YOUR ASSIGNMENT: As the answer, set down the lines below from the one containing "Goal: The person" through the one containing "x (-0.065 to", exactly and inclusively, and no others.

Excerpts from a dataset:
________________________________________

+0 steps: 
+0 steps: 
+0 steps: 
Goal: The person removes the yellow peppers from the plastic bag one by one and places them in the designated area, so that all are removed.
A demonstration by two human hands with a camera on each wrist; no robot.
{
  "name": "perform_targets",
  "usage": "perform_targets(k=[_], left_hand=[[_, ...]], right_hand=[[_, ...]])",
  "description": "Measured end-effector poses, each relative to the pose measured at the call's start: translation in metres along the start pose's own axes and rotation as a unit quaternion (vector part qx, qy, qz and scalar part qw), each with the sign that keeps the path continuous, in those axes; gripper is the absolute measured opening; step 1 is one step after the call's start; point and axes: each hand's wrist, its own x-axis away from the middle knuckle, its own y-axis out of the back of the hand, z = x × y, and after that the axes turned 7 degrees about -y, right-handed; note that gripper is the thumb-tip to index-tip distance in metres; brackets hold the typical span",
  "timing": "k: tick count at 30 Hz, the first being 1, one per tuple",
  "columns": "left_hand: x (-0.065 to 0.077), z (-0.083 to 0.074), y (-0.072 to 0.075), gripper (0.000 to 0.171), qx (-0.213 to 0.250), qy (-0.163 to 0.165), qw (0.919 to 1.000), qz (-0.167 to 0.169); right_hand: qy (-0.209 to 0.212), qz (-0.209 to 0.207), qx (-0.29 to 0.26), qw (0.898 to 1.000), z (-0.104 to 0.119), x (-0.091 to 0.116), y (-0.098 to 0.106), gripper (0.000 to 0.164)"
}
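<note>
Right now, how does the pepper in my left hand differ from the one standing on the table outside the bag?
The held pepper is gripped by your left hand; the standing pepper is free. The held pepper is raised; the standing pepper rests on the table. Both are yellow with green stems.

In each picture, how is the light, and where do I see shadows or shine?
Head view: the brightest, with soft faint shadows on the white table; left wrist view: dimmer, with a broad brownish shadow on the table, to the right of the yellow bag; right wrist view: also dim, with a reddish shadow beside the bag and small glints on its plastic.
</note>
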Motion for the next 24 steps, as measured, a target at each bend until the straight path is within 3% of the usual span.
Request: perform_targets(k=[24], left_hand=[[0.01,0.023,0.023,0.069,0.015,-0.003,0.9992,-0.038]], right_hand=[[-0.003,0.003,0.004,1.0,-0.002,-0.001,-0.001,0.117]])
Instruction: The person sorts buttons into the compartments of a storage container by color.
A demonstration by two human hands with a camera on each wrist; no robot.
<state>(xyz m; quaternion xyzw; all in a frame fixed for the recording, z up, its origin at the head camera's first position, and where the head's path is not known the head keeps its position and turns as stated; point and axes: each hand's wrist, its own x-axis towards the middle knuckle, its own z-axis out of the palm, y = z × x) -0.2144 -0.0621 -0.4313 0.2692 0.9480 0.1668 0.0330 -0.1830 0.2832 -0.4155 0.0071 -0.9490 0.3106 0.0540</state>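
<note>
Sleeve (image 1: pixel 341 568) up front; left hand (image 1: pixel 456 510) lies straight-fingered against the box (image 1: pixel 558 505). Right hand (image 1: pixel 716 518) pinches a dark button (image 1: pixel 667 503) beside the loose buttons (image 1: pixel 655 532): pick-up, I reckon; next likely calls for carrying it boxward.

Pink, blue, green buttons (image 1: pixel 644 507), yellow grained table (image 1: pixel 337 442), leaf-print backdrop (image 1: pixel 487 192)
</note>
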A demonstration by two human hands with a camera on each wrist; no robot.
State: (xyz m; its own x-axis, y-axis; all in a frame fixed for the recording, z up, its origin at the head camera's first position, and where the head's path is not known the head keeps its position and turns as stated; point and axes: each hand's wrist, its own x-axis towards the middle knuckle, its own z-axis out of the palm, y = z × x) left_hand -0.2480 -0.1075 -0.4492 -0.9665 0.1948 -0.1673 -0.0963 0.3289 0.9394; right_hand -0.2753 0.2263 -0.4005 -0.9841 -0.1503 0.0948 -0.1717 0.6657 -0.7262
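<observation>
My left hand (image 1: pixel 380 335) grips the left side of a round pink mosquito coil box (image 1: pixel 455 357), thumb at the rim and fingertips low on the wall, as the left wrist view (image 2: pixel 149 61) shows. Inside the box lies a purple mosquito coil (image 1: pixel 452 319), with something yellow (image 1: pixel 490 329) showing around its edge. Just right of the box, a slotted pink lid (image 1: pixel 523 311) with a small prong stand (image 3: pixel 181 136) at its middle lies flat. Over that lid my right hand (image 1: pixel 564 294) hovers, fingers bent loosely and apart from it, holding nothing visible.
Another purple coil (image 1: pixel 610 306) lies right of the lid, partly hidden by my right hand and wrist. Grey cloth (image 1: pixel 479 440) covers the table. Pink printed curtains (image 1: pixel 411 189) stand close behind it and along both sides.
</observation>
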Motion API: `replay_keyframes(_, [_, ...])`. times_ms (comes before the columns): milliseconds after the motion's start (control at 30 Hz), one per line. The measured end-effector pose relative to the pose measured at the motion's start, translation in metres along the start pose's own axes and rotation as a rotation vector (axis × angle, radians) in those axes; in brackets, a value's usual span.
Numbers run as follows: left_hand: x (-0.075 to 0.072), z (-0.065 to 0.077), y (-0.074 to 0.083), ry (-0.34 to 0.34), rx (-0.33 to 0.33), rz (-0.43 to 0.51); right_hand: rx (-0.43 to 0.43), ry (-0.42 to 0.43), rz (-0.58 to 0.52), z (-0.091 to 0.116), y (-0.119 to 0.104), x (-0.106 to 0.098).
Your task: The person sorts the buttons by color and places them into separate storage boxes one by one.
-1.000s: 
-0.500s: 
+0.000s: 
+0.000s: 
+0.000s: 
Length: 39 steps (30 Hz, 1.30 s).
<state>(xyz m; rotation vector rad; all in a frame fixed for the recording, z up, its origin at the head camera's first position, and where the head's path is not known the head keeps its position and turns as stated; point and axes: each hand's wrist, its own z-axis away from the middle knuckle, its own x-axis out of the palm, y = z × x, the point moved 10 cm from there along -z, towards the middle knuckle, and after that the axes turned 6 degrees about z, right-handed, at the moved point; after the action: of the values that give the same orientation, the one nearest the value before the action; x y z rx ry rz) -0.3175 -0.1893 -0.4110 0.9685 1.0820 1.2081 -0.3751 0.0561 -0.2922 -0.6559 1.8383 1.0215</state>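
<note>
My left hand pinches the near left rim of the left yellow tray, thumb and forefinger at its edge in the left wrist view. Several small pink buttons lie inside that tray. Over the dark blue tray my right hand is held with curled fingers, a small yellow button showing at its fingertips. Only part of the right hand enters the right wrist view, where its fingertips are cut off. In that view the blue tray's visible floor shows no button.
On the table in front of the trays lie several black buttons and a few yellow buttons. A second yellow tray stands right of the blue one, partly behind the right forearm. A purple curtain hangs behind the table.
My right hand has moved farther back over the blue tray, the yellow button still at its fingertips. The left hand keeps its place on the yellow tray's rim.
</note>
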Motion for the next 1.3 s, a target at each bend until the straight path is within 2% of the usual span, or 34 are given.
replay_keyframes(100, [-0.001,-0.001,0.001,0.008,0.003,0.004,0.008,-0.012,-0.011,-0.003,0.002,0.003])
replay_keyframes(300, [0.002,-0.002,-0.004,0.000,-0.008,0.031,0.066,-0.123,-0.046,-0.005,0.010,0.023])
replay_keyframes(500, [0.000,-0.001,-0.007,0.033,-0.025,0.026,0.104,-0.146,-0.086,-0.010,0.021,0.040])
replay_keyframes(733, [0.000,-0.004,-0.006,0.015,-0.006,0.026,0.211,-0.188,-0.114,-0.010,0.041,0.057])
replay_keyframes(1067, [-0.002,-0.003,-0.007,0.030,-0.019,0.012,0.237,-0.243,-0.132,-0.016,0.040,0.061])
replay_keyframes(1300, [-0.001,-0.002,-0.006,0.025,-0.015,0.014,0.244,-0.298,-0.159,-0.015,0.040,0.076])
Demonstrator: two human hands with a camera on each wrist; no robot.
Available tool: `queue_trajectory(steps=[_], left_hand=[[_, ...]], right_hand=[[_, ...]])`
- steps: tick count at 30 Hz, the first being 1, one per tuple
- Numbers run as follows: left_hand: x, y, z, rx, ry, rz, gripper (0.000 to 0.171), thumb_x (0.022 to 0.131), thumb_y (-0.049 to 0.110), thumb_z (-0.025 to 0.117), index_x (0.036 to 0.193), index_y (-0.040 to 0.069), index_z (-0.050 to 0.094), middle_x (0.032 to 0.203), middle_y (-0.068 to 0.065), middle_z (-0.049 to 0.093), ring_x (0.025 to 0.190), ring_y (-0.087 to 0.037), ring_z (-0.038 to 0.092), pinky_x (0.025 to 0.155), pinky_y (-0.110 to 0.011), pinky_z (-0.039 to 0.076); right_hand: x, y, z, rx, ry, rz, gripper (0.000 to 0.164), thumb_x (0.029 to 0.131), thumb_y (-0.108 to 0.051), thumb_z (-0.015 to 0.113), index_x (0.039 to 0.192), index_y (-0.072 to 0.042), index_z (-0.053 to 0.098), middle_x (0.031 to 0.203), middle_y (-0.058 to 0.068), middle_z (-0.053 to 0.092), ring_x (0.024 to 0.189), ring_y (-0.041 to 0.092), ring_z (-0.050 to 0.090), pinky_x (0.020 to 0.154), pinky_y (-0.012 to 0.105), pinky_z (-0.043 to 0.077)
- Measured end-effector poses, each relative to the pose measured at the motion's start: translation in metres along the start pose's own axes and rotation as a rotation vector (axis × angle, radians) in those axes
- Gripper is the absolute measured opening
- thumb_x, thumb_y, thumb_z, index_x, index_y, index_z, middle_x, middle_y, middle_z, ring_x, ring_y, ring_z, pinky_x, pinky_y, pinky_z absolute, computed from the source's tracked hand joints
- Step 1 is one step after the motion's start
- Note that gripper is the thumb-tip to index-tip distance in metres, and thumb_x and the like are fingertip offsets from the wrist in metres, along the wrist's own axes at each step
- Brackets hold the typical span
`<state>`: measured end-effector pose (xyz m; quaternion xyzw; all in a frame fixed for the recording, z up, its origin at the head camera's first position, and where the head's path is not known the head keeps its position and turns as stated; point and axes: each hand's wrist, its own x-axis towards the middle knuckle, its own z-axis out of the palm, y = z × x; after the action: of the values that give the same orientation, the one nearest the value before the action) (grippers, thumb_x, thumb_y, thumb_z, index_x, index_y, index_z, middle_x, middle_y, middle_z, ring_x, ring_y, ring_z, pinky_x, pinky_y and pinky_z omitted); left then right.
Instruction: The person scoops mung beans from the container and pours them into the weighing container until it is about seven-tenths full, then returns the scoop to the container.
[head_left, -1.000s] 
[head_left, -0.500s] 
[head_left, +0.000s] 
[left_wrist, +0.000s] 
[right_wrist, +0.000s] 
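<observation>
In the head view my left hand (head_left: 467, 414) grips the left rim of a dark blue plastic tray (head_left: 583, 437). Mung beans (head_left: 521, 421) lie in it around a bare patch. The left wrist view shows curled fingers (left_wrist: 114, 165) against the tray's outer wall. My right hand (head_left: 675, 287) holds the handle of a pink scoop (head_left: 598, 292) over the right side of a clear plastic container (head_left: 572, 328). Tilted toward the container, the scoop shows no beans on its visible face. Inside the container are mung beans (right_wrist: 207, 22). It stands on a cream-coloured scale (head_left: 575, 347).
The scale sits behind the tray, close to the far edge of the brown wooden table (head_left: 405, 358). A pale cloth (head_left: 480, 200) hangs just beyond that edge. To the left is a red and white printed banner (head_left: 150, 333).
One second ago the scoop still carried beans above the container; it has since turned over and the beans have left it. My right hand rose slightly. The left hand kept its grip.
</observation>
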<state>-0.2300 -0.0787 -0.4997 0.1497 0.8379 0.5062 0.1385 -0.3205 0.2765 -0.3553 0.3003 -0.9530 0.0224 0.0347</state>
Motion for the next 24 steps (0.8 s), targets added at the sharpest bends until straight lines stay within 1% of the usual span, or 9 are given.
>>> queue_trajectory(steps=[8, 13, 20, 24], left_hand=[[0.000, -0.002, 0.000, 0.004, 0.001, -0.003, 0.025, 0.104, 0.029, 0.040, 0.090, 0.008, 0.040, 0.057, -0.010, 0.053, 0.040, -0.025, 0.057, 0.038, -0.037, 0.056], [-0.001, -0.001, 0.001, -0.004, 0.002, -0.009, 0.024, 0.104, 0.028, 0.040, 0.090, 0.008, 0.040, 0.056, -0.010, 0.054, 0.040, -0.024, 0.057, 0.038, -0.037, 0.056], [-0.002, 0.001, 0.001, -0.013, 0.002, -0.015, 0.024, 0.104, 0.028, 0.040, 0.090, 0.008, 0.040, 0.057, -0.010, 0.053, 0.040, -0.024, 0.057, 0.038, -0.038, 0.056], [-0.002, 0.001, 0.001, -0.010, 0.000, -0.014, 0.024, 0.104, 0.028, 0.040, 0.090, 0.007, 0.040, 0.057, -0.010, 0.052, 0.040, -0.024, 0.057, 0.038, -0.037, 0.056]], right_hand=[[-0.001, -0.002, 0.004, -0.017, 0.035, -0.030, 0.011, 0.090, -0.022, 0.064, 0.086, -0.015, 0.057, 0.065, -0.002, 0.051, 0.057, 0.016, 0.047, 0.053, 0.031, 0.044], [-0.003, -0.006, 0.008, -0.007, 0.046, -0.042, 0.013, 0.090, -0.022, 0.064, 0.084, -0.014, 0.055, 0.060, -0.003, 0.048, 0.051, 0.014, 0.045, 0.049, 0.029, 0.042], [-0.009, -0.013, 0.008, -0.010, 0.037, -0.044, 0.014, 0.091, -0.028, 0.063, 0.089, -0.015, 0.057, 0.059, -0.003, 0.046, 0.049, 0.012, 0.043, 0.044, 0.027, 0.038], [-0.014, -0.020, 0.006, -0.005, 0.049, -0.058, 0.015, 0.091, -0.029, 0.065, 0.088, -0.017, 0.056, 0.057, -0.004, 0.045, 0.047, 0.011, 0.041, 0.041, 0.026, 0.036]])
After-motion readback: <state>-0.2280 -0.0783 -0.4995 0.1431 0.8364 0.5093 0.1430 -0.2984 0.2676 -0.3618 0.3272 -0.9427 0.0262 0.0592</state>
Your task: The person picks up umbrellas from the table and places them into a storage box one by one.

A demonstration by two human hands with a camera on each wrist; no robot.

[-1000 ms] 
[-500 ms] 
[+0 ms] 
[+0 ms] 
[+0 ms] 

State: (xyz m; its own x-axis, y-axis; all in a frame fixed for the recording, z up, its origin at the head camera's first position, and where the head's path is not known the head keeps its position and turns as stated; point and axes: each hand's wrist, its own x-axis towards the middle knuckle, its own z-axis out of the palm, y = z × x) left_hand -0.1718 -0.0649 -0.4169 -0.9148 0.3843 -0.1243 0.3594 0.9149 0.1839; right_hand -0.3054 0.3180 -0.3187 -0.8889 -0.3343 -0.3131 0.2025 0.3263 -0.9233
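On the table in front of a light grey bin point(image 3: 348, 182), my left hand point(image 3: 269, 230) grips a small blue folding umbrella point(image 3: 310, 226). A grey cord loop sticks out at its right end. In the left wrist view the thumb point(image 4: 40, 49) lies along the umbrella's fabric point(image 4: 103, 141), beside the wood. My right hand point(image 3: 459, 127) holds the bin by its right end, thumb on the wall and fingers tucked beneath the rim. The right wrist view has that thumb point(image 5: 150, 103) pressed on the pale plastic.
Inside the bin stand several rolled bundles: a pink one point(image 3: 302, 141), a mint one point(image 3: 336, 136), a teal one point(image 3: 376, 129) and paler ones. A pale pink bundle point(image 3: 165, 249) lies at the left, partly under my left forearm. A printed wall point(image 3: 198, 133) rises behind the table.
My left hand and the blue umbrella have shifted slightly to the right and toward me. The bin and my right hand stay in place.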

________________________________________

TASK SOLUTION:
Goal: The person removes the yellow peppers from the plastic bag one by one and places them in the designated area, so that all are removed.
A demonstration by two human hands with a camera on each wrist; no robot.
{
  "name": "perform_targets",
  "usage": "perform_targets(k=[_], left_hand=[[_, ...]], right_hand=[[_, ...]])",
  "description": "Measured end-effector poses, each relative to the pose measured at the call's start: translation in metres along the start pose's own axes and rotation as a unit quaternion (vector part qx, qy, qz and scalar part qw), each with the sign that keeps the path continuous, in those axes; gripper is the absolute measured opening; step 1 is one step after the call's start; point and axes: each hand's wrist, its own x-axis away from the middle knuckle, its own y-axis out of the back of the hand, z = x × y, and after that the axes turned 7 degrees about -y, right-handed; note that gripper is the thumb-tip to index-tip distance in metres; brackets hold the typical span",
  "timing": "k: tick count at 30 Hz, the first being 1, one per tuple",
  "columns": "left_hand: x (-0.065 to 0.077), z (-0.083 to 0.074), y (-0.072 to 0.075), gripper (0.000 to 0.171), qx (-0.213 to 0.250), qy (-0.163 to 0.165), qw (0.919 to 1.000), qz (-0.167 to 0.169); right_hand: qy (-0.209 to 0.212), qz (-0.209 to 0.207), qx (-0.29 to 0.26), qw (0.898 to 1.000), z (-0.104 to 0.119), x (-0.091 to 0.116), y (-0.098 to 0.106), gripper (0.000 to 0.164)"

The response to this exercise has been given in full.